What is expected.
Copy the listing verbatim, excluding any images found in it.

[Raw data]

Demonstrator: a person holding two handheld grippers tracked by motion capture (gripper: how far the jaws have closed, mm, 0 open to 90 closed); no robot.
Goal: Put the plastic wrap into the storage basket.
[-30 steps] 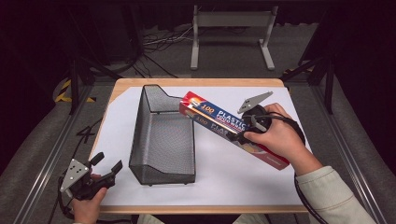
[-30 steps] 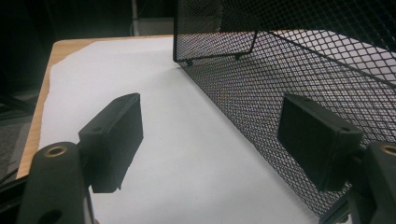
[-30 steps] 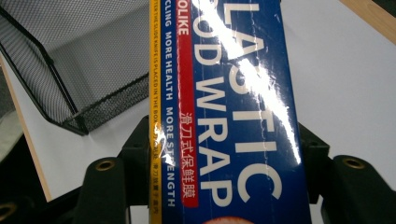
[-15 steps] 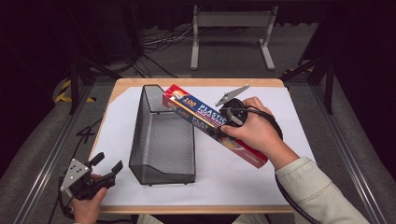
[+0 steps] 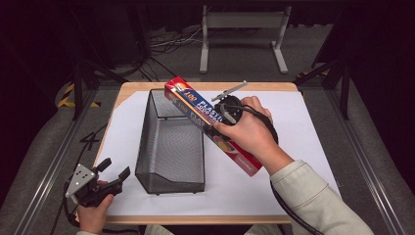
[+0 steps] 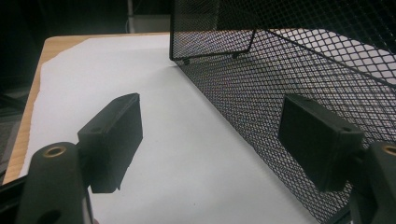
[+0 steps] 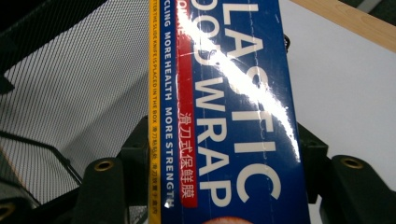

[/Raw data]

Solution to this problem.
Demonstrator: a person holding two handheld grippers tracked by motion capture (gripper: how far the jaws have closed, mm, 0 open to 90 closed); no robot.
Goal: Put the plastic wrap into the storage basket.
[-30 steps] 
[-30 steps] 
[-30 steps] 
[-15 steps] 
[+0 steps] 
[+0 steps] 
[+0 steps] 

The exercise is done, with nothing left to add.